Johnson coached 18 seasons at Penn State, but left after he was not granted an interview to become head coach when Bill O’Brien left to become coach of the Houston Texans in the NFL.
“We definitely know coach Johnson’s history with Penn State and just earlier this week we talked about how he was coming back to enemy territory,’’ Cooper said. “This isn’t his home. We’re his home now. We wanted to make sure we put on a good performance for him.’’

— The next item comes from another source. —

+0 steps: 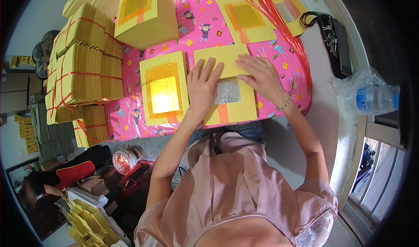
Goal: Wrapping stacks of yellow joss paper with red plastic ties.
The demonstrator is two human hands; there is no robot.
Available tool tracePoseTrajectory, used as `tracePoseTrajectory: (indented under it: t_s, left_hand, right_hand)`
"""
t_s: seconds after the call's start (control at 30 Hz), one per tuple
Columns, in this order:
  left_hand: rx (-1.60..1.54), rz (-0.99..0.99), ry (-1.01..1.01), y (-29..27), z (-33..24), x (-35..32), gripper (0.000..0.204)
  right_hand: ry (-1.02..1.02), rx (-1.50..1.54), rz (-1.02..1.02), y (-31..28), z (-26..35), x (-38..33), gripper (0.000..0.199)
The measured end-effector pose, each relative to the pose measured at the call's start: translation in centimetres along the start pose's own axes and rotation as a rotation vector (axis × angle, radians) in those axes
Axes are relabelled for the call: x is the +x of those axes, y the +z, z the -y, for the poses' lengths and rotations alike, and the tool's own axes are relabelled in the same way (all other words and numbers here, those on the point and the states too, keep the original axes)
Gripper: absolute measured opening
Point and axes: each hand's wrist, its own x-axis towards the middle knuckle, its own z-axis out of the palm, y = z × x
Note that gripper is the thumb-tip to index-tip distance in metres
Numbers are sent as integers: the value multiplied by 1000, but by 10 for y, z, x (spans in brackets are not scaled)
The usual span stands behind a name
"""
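A paper stack (165,88) lies left of the folded sheet (230,83), bundles (83,68) farther left.

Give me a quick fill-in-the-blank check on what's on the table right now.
1. Both hands, left hand and right hand, press on a yellow paper sheet with a ____ foil square.
2. The tablecloth is mostly ____.
3. The tied paper bundles are bound with ____ string.
4. A plastic ____ lies on the ledge at the right.

Missing words: silver; pink; red; bottle

One head-worn fisheye view looks steeply down, close over the pink table (205,29).
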Motion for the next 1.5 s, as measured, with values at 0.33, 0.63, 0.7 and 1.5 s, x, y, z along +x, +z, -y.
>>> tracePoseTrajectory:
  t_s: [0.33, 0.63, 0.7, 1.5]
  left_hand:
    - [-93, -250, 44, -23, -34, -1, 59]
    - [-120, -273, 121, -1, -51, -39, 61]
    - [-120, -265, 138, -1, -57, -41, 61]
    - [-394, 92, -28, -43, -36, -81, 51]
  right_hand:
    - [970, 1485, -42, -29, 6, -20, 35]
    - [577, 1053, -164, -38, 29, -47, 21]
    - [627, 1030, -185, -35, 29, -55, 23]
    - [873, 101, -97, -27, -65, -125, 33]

Cooper was in on five tackles in continuing to show that he has recovered from an injury that ruined his 2019 season.
“I feel like I’ve always had in me,’’ he said. “You guys haven’t seen me play football in a year. Just the environment, it being Penn State, and the way our coaches had us prepared took our game to a level it is supposed to be.’’
HILLIARD TACKLED BY PROTOCOLS
Graduate Justin Hilliard, an outside linebacker, had a false positive test for the virus and eventually was listed as a confirmed negative before the Penn State game, but Big Ten protocols didn’t permit him to play.
Day said it was “as heart-wrenching as you could imagine. We’re not sure why that happened to him.’’
“I know that’s something that has been discussed and will continually be discussed to try to figure out ways to make it better,’’ he said of the protocols. “But that’s the policy that was in place, so I know the Big Ten is continuing to talk about it and trying to figure out what’s the best thing (moving) forward.’’
FARRELL GOOD TO GO
Tight end Luke Farrell was helped off the field Saturday night, but practiced Monday and should be ready for Rutgers.
“He just had a gash,’’ offensive coordinator Kevin Wilson said. “He played the last two series. He’s fine.’’
Day said an injury to any of the tight ends would be overcome.
“We have good depth in that room,’’ he said.